In the 1940s Columbia geology professor Maurice "Doc" Ewing and a small group of students and associates initiated pioneering research in seismology and marine geophysics on Columbia's campus in New York City. In late 1949 they moved their operations to a 125-acre estate in Palisades, NY, donated to Columbia by the widow of the late financier Thomas Lamont. Scientists at Lamont developed numerous modern instruments and techniques, including the only two ships to log more than a million miles of oceanographic research, collecting crucial data that confirmed the concept of plate tectonics. They played a central role in the discovery of the world-circling mid-ocean ridges, seafloor spreading and seismically active zones at the boundaries of crustal plates. In subsequent decades, Lamont scientists were at the lead in research on global climate change and the ocean's role in regulating it. They pinpointed the orbital shifts that paced the earth's ice ages, discovered the global system of ocean currents called the Great Ocean Conveyor, and created the first computer model that could successfully predict El Niño.

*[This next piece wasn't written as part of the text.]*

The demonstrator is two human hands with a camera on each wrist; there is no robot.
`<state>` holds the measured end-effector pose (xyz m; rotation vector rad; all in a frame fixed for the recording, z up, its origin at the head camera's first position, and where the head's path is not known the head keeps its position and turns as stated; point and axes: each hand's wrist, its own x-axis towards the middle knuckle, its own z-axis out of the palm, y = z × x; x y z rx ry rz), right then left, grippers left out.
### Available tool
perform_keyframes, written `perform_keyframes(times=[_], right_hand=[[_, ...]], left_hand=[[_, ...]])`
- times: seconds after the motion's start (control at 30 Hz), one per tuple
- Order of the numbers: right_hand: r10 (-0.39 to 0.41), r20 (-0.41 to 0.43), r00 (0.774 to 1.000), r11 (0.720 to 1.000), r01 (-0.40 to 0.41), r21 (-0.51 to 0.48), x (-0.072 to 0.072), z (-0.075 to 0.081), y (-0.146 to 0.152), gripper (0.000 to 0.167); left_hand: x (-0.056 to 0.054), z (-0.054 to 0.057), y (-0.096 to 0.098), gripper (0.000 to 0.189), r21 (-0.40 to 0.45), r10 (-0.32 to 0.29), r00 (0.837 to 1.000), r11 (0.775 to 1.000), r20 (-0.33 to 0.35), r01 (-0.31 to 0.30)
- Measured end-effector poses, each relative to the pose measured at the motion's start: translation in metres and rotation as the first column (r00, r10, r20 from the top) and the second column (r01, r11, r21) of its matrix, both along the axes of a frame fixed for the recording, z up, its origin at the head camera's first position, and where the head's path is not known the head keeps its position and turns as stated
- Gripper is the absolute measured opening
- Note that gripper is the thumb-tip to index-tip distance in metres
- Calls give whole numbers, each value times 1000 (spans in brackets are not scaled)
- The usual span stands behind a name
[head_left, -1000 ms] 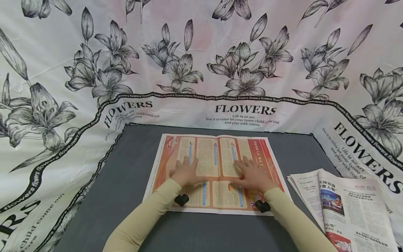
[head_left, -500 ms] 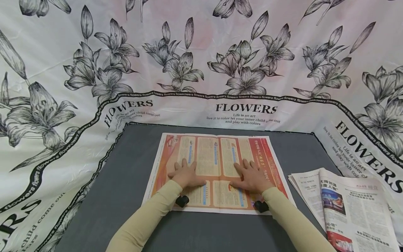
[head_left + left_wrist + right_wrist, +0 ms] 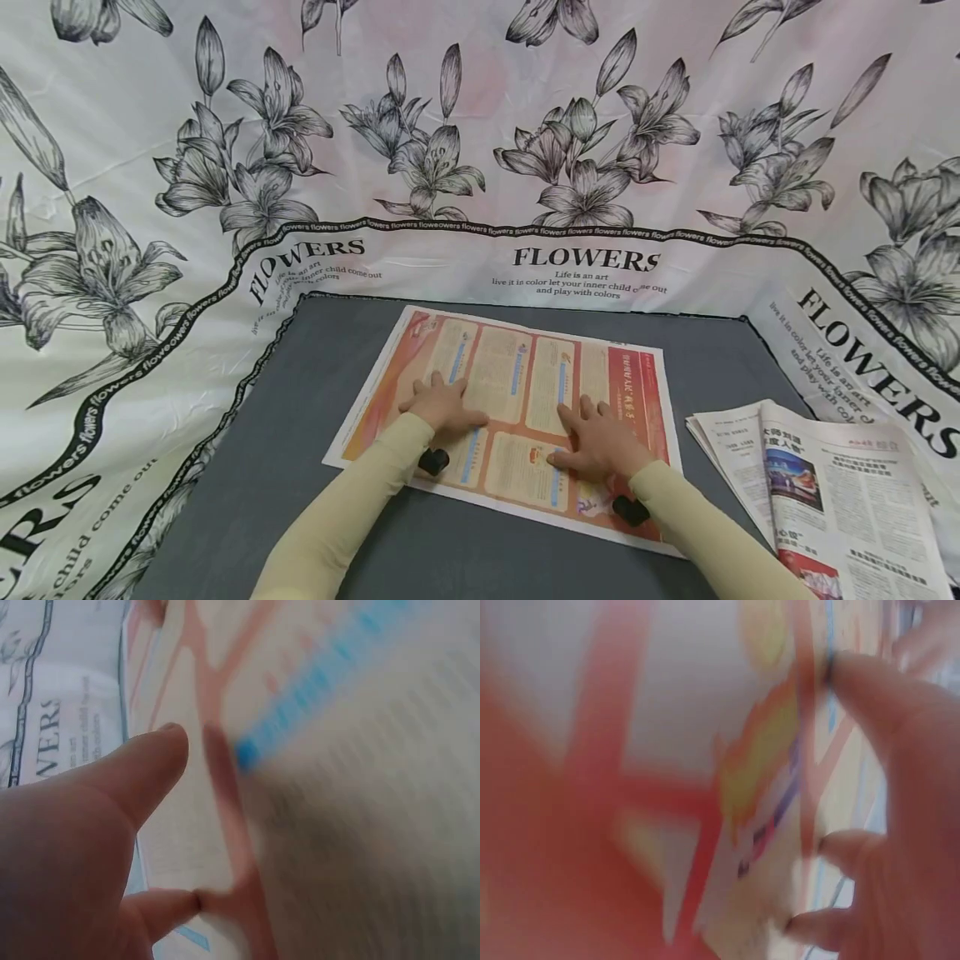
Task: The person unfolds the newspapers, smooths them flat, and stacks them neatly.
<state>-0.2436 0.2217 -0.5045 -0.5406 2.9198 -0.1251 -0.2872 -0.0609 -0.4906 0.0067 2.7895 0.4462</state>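
An open newspaper sheet point(image 3: 504, 371) with red borders and cream text panels lies flat and turned at an angle on the dark grey table. My left hand point(image 3: 441, 407) rests on its left half, fingers spread and straight. On the right half, my right hand point(image 3: 603, 442) rests with its fingers spread too. Both thumbs point inward, toward each other. Close up in the left wrist view, the thumb and a fingertip touch the printed page point(image 3: 360, 825). The right wrist view is blurred; several fingertips meet the paper point(image 3: 765, 787) there.
A folded stack of newspapers point(image 3: 847, 492) lies at the table's right side. Behind and along the sides hangs a white cloth point(image 3: 450, 267) printed with flowers and lettering. The grey tabletop point(image 3: 465, 558) shows around the sheet.
The sheet has rotated clockwise under my hands, its near right corner coming toward me and its left edge swinging away. My right hand has shifted slightly nearer; both hands stay on the paper.
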Motion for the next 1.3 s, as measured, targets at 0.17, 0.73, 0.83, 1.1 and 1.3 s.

1948 was also the year that the Columbia Oral History Project was established. Its creator was Columbia historian Allan Nevins, concerned by what he called the enormous waste of vital source material in every field as people died without leaving a memoir, diary or letters. The problem had been exacerbated, he warned, when telephones replaced many written communications.
Starting last fall and continuing over the next three years, lengthy tape-recorded interviews will be conducted with an array of former and current Lamont scientists, as well as technicians and staff. The tapes will be transcribed and archived, with copies in the AIP Niels Bohr Library as well as at Columbia. While the project is funded principally by Lamont-Doherty Earth Observatory, the Columbia Oral History Office and the Friends of the AIP Center for History of Physics are providing additional support for transcription. Conducting the interviews will be Ronald E. Doel, a historian of 20th-century science who has specialized in modern astrophysics and earth sciences. As an important component of the project, Doel will seek out personal correspondence, laboratory notebooks and other documents and artifacts. The AIP Center for History of Physics will provide advice and assistance in preserving materials that are uncovered or donated.
Doel earned his Ph.D. in history at Princeton University in
1990. He worked as postdoctoral historian at the AIP Center
from 1989 to 1993, where he expanded the center's oral
history program to include the field of geophysics. He is
currently Visiting Assistant Professor in the History of
Science with a joint appointment in the Department of
History and the Geophysical Institute at the University of
Alaska, Fairbanks. He is the recipient of research grants
from the National Science Foundation and in 1995 won the
Herbert C. Pollock Award for in-progress research on
international science during the Cold War. His book on Solar
System Astronomy in America will be published this fall by
Cambridge University Press. Those wishing to provide
information or archival materials can contact Doel most
directly via e-mail at email@example.com.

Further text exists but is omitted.